Agent-based simulations validated these theoretical mechanisms but uncovered a critical asymmetry inherent in thin markets. While competition consistently pushes towards inventory dominance, the countervailing effect of non-linear inventory costs systematically weakens as markets become thinner, because lower trading volumes reduce inventory variance. This creates a structural bias that drives thin, fragmented markets toward inventory dominance $\Psi >1$ and away from balanced-risk conditions. Furthermore, simulations revealed a striking stability paradox regarding adaptive behaviour. Adaptation caused severe parity breakdown, but this collapse was amplified by high liquidity—– not thinness –—as greater inventory variance magnifies adaptive responses. Consequently, the IIP framework proves robust precisely where canonical models fail (in thin, fragmented environments) but becomes unreliable in liquid, concentrated markets where dealers employ adaptive behaviours.

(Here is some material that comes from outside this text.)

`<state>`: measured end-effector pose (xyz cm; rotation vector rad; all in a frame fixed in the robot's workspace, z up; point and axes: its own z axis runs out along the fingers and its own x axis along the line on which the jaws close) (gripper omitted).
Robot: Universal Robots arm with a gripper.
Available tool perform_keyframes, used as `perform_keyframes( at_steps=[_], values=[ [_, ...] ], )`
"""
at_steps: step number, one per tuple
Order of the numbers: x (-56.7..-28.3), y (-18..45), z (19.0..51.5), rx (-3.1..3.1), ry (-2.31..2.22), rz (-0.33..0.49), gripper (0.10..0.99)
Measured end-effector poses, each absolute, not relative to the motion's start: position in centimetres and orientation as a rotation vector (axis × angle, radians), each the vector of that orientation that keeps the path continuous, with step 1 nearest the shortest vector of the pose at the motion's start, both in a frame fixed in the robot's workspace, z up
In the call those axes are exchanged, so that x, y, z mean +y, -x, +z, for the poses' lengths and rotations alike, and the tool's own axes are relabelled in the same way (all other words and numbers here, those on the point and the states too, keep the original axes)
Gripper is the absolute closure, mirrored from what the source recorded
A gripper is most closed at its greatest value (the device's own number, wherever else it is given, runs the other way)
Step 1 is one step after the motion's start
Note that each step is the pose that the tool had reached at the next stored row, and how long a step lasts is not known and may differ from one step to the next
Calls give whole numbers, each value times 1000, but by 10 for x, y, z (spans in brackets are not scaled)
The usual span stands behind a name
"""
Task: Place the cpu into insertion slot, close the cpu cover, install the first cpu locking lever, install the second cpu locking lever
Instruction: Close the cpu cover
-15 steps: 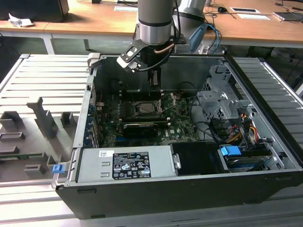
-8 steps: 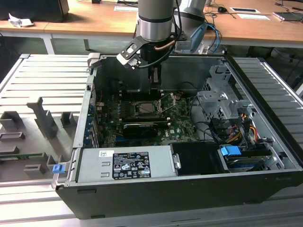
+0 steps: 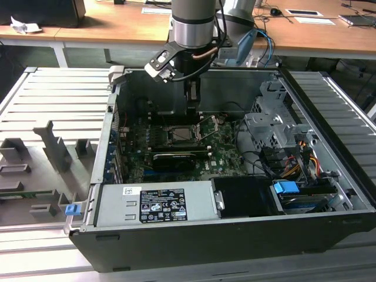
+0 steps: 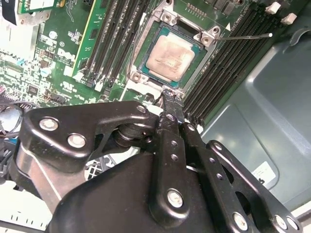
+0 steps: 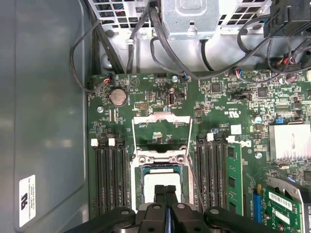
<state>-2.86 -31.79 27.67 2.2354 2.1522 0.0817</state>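
Hand (image 4: 168,97) is closed, fingers pressed together on nothing, with its tips poised just above one edge of the cpu (image 4: 170,56). That chip lies seated in the insertion slot (image 4: 137,60). Beside it, the cpu cover (image 5: 163,116) is swung open off the slot.

Over the insertion slot (image 5: 138,160) we see free room from above, and the gripper (image 5: 165,188) hangs there with its fingers pressed together. The way around it is narrow: memory slots (image 5: 109,177) run close along two sides, the opened cpu cover (image 5: 163,117) lies beyond a third, and a thin lever (image 4: 248,35) sticks out across one bank. Farther off, cables (image 5: 160,43) and the drive cage (image 3: 276,126) crowd one side, and the case wall (image 5: 48,121) closes the other.
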Motion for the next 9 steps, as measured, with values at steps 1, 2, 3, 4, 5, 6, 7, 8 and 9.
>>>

• Global sensitivity analysis

Global sensitivity analysis across the physically plausible parameter space revealed distinct drivers for market stability (fragility) versus market performance. We found that market stability depends equally on three structural pillars: trader participation, liquidity provision, and information quality. The failure of any single pillar precipitates collapse. Behavioural factors (competition, costs, adaptation) minimally affect whether markets function but strongly influence how they perform once stable. Among stable markets, information quality is the dominant factor determining the resulting regime. Adaptation, however, operates not as a continuous moderator but as a knife-edge threshold; stable markets occupy a narrow safe zone where any perturbation in adaptive behaviour precipitates collapse. Critically, across the parameter space relevant to thin power markets, inventory-dominated regimes constitute the vast majority (73%) of configurations. The balanced-risk condition predicted by classical theory is rare (8%), confirming that parity is a narrow, fragile equilibrium rather than a robust market state.

The energy transition demands liquid, efficient markets for long-dated power futures—– precisely the contracts our analysis identifies as structurally fragile. This tension cannot be resolved through conventional policy instruments imported from financial markets, where deep liquidity and anonymous trading render canonical microstructure theories reliable guides. The Impact-Inventory Parity framework developed here provides regulators and market operators with diagnostic tools calibrated to the distinctive environment of thin power markets: concentrated participation, non-storable underlying assets, and adaptive behaviour by players with market power.

Whilst the findings challenge optimistic assumptions about market maker programmes as straightforward solutions to illiquidity, they also chart a path towards more realistic policy design. Consolidation over fragmentation, obligations calibrated to market thickness, and surveillance focused on adaptive behaviours rather than static structure represent departures from established practice, but departures grounded in the microstructure realities of thin markets. The framework’s robustness in precisely the environments where canonical models fail suggests it may prove useful beyond power futures, in any commodity market characterised by limited participation and adaptive interaction. Whether illiquid markets can reliably support the risk management needs of the energy transition remains an open question, but answering it requires abandoning theoretical frameworks developed for fundamentally different environments and embracing models that acknowledge, rather than abstract from, the defining features of thin markets.